Theophilus of Edessa, court astrologer to the Abbasid caliph al-Mahdi and a Maronite Christian, translated The Iliad into Syriac in the eighth century, although only a fragment of the text survives today. There is nothing to suggest, however, that the translation sparked broader interest among the Baghdad elite.
Did Homer influence Arab literature?
Ever since the first translations of The Arabian Nights began appearing in Europe in 1701, readers pointed out that the third and fourth voyage of Sinbad the Sailor appear to mirror Odysseus’s encounters with the cave-dwelling, man-eating giant and the beautiful Circe who changed men into beasts by serving them potion-laced food.
But asking how Homer influenced the Arab and the near East traditions might be getting the question the wrong way round.
“Greece is part of Asia; Greek literature is a near Eastern literature,” Martin West, philologist and classicist at the University of Oxford, wrote in 1966.
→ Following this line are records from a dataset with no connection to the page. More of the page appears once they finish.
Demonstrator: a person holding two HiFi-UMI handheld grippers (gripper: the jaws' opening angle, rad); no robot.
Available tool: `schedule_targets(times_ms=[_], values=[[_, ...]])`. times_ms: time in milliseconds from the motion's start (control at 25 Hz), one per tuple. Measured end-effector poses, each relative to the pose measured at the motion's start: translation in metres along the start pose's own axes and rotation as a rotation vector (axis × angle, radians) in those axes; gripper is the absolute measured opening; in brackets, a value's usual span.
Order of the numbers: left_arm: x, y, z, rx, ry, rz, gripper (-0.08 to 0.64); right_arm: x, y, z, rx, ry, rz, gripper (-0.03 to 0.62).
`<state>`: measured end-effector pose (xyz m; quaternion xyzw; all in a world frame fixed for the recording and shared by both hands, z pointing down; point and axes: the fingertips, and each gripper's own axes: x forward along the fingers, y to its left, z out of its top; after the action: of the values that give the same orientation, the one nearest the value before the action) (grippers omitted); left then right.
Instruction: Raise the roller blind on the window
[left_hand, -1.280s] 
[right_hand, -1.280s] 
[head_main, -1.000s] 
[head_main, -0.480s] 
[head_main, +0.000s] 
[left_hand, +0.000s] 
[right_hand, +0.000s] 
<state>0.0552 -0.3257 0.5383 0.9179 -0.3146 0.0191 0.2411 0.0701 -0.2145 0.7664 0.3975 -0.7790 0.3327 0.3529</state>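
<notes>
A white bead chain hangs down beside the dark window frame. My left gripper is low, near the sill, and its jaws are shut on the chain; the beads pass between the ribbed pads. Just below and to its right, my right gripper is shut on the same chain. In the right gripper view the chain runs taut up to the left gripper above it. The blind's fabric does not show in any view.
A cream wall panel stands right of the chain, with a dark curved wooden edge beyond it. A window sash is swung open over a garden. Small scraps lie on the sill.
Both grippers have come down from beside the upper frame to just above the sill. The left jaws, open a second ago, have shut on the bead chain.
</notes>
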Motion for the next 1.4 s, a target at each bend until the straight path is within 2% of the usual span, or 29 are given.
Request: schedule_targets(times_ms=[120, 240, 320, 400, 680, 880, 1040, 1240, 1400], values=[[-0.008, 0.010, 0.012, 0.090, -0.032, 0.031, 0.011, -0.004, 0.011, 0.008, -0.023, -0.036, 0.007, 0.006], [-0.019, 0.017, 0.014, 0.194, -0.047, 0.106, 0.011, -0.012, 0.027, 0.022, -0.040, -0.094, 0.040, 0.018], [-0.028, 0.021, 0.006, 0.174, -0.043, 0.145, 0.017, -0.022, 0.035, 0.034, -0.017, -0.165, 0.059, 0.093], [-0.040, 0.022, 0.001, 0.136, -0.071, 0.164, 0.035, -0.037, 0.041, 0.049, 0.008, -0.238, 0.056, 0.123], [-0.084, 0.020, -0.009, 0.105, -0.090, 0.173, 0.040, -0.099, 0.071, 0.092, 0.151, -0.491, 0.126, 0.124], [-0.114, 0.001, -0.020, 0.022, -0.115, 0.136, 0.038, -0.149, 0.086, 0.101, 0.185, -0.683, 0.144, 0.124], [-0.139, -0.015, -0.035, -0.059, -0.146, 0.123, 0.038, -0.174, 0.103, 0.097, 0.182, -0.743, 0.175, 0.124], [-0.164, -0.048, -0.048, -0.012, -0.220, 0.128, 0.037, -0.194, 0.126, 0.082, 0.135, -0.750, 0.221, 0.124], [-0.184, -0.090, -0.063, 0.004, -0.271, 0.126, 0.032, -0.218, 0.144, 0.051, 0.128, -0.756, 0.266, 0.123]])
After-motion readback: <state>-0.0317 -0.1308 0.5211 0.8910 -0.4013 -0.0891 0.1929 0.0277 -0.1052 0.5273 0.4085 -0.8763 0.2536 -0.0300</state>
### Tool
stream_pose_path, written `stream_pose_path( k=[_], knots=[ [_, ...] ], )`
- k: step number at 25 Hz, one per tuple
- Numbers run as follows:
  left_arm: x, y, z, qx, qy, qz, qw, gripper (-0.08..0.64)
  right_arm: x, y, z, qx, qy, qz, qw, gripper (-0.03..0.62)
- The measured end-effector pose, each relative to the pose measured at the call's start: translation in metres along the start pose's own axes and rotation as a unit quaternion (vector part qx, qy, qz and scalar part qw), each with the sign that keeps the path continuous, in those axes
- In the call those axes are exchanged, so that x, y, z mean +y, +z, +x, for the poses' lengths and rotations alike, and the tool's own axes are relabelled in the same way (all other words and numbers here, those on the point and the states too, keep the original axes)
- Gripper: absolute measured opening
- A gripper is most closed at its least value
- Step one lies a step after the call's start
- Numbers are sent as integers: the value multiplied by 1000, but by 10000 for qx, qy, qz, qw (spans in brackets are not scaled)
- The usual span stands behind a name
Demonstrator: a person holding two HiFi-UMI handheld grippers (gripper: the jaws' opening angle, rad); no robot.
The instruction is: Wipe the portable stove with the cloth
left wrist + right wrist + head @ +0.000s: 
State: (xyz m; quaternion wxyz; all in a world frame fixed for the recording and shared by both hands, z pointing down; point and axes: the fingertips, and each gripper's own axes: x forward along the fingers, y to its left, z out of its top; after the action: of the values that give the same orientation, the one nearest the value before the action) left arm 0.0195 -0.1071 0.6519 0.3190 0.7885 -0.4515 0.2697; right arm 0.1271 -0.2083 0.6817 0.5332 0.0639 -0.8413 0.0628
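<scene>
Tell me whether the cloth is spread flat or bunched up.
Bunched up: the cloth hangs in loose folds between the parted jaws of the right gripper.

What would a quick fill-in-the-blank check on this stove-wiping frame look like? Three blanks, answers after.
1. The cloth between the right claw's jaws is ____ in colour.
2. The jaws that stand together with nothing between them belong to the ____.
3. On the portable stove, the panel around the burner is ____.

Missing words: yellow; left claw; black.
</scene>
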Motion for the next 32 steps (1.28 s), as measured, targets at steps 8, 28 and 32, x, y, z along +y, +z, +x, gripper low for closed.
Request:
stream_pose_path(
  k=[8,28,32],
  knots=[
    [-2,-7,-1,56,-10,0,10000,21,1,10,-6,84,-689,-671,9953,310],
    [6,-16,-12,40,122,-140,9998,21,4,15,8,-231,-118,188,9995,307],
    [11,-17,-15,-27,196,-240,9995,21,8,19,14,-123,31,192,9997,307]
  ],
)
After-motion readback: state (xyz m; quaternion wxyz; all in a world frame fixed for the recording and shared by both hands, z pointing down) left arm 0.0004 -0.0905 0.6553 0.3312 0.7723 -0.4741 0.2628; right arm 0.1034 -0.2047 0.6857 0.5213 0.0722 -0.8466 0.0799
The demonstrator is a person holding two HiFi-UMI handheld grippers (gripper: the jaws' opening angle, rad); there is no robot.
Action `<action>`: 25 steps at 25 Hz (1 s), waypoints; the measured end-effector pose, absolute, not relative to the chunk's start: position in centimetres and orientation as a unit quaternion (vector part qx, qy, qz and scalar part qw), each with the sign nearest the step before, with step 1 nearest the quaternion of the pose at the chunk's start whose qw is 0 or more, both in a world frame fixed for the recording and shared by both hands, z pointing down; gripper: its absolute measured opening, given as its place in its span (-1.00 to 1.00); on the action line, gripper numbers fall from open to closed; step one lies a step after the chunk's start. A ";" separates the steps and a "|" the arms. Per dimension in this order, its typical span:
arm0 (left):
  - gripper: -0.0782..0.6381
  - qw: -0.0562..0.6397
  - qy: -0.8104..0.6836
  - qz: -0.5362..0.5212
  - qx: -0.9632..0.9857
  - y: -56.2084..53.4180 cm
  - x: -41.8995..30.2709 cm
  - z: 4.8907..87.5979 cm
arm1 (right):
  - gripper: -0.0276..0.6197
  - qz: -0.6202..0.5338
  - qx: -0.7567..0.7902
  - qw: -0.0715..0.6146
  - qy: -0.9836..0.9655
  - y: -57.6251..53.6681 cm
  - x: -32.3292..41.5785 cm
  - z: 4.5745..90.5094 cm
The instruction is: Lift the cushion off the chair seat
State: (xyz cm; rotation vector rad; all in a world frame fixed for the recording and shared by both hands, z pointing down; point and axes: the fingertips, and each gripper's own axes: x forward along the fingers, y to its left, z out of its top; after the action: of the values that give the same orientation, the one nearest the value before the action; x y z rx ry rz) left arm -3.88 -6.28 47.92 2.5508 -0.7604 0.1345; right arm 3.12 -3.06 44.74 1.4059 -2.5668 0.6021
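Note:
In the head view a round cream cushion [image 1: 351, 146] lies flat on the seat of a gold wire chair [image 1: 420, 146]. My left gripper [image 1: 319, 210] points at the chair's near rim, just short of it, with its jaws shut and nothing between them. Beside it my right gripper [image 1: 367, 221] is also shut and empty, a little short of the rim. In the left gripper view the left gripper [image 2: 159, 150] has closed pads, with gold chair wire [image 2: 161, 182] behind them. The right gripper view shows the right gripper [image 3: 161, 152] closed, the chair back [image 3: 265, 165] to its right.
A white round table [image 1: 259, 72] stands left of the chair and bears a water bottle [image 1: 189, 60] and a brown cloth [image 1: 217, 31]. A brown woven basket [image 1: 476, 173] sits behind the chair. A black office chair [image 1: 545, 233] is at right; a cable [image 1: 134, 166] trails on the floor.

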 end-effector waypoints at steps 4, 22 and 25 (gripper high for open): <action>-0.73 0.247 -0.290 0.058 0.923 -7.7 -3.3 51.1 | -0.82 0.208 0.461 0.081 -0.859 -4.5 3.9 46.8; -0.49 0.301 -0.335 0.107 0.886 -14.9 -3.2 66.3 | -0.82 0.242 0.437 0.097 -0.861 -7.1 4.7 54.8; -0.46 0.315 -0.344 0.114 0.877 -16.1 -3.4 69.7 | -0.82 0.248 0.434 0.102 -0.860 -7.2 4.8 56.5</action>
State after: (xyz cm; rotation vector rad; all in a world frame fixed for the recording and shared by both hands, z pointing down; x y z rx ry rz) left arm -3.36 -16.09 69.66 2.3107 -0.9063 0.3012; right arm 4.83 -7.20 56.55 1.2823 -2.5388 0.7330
West’s work, alongside that of the German philologist Walter Burkert, revolutionised modern understanding of ancient Greek art and culture, establishing its antecedents in the near Eastern traditions.
“The Homeric epics have a number of Oriental precedents and prototypes,” argued Etman. “The geography of The Iliad and The Odyssey includes the Orient and particularly Egypt and Phoenicia. The Trojan Wars, the subject matter of Homer, take place on the western shore of Asia Minor.”
Some scholars since have drawn comparisons between The Odyssey and The Epic of Gilgamesh. Is it time that we see Hollywood lend its magic to the world’s oldest flood myth?